When Anita Lahey opens her binder in grade nine French and gasps over an unsigned form, the girl with the burst of red hair in front of her whispers, Forge it! Thus begins an intense, joyful friendship, one of those powerful bonds forged in youth that shapes a person’s identity and changes the course of a life. 

Anita and Louisa navigate the wilds of 1980s suburban adolescence against the backdrop of dramatic world events such as the fall of the Berlin Wall. They make carpe diem their manifesto and hatch ambitious plans. But when Louisa’s life takes a shocking turn, into hospital wards, medical tests, and treatments, a new possibility confronts them, one that alters, with devastating finality, the prospect of the future for them both. 

Equal parts humorous and heartbreaking, The Last Goldfish is a poignant memoir of youth, friendship, and the impermanence of life.

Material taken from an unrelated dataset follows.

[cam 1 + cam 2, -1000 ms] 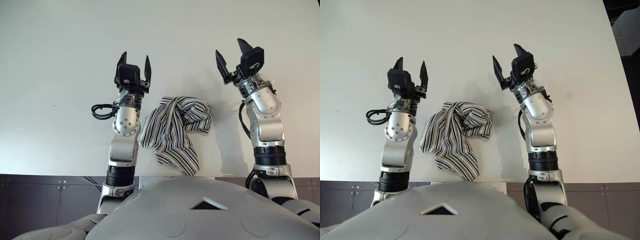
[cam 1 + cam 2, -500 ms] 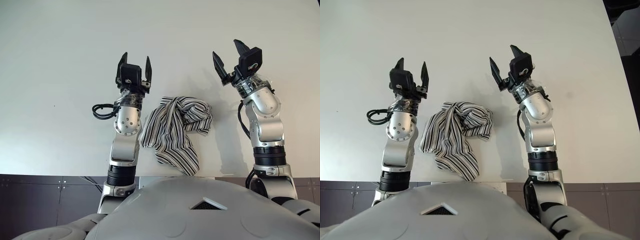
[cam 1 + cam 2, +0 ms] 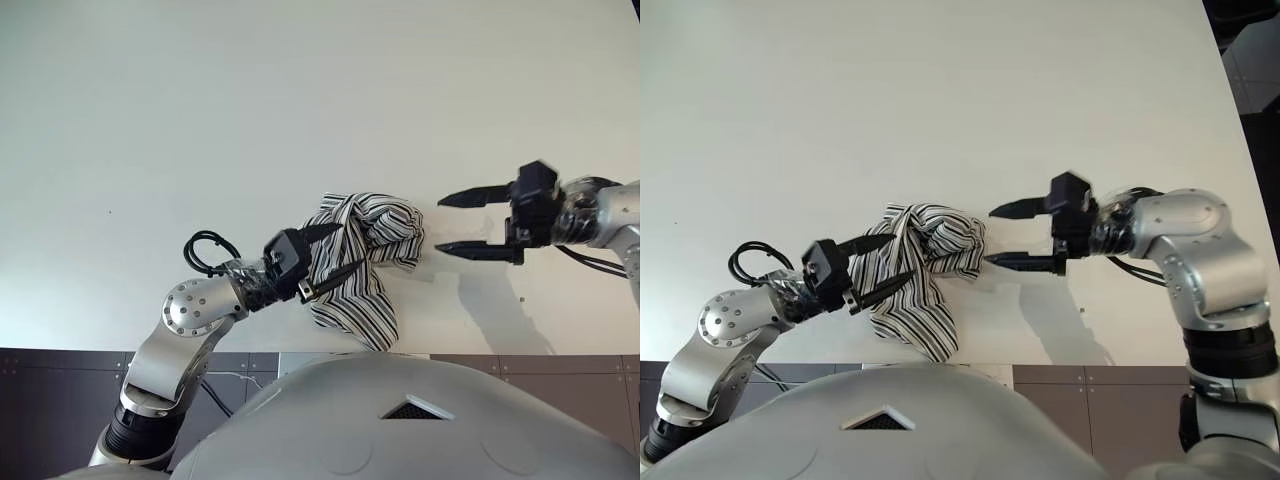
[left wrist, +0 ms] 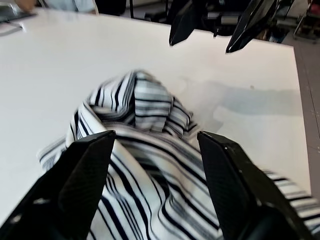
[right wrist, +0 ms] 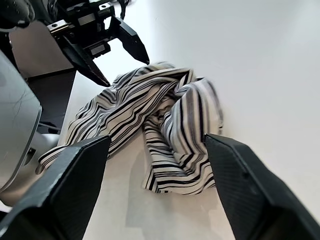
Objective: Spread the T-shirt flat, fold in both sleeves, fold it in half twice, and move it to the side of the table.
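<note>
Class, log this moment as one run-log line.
T-shirt: crumpled on table, not yet spread | left gripper: open, over shirt's left side | right gripper: open, at shirt's right edge

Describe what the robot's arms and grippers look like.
The left arm and right arm are smooth silver metal with rounded joints; the left one's round disc carries small screw holes. A black collar bands the right arm lower down. The left gripper and right gripper are black, each with two long pointed fingers. A black cable loops at the left wrist.
</note>
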You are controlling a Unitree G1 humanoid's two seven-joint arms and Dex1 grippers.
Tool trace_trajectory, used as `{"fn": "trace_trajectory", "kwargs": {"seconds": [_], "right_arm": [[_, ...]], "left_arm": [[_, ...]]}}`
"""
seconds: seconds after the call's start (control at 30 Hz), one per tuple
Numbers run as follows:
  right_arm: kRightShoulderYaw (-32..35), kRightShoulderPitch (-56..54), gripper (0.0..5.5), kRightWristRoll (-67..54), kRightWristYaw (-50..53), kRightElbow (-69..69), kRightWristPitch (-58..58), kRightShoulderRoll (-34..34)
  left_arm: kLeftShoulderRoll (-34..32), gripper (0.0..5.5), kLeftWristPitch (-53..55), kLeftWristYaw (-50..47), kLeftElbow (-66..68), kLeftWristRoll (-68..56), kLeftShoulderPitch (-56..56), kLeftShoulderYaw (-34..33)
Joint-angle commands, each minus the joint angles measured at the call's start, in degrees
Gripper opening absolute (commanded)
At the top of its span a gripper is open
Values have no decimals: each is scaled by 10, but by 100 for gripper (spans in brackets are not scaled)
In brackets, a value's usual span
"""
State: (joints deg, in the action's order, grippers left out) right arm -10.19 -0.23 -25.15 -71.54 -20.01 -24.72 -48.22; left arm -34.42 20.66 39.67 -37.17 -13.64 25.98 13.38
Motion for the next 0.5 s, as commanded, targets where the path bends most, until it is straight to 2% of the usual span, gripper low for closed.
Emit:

What readers are saying about The Last Goldfish

“The Last Goldfish is a gorgeously written coming-of-age tale with a heartbreaking twist. Lahey is a writer of extraordinary gifts, evoking the world of two raucous schoolgirls growing up in 1980s Burlington, Ontario in astonishing, at times laugh-out-loud funny, detail. Anita and her best friend Lou are intensely alive in these pages, squeezing every last drop out of existence, learning the most painful and profound life lessons, together and alone, as cancer cruelly hijacks their youth. Lou couldn’t have asked for a more stalwart, loyal friend than Anita Lahey; we couldn’t ask for a more acutely observant and empathetic writer to takes us along as she explores every nook and cranny of the life and early death of her best friend.”
—Moira Farr


“Anita Lahey writes about friendship and loss with nimbleness and grace. Her memoir brings back to life what illness and death took away.”
—Elizabeth Hay, author of All Things Consoled: a daughter’s memoir


“The Last Goldfish feels true in every sense of the word. Not just that all this really happened. Not just that author Anita Lahey creates two teenage girls with such novelistic skill that you’re instantly pulled into their lives and back to adolescence itself, the exuberance and intensity. But mainly this book is true in the way a carpenter uses the word, for an oak plank that is perfectly and exquisitely honed, and will bear the weight.”
—Joan Thomas, author of Five Wives


“For all who secretly understand that friends are family comes Anita Lahey’s heartwrencher, The Last Goldfish, a memoir of a quirky redhead and a stubborn brunette.  As these two girls are becoming young women, illness pushes the valiant redhead onto a harrowing path.  Of course the stalwart brunette accompanies her.  Warning:  you’ll cry.  (I certainly did.)  One dies.  One lives to tell this tale.  Journalist-poet Anita Lahey’s sublimely empathic eye and piquant sense of humor, especially in matters of love and death, make The Last Goldfish a gentle, generous, and stunning book.  You’ll remember these brave friends.”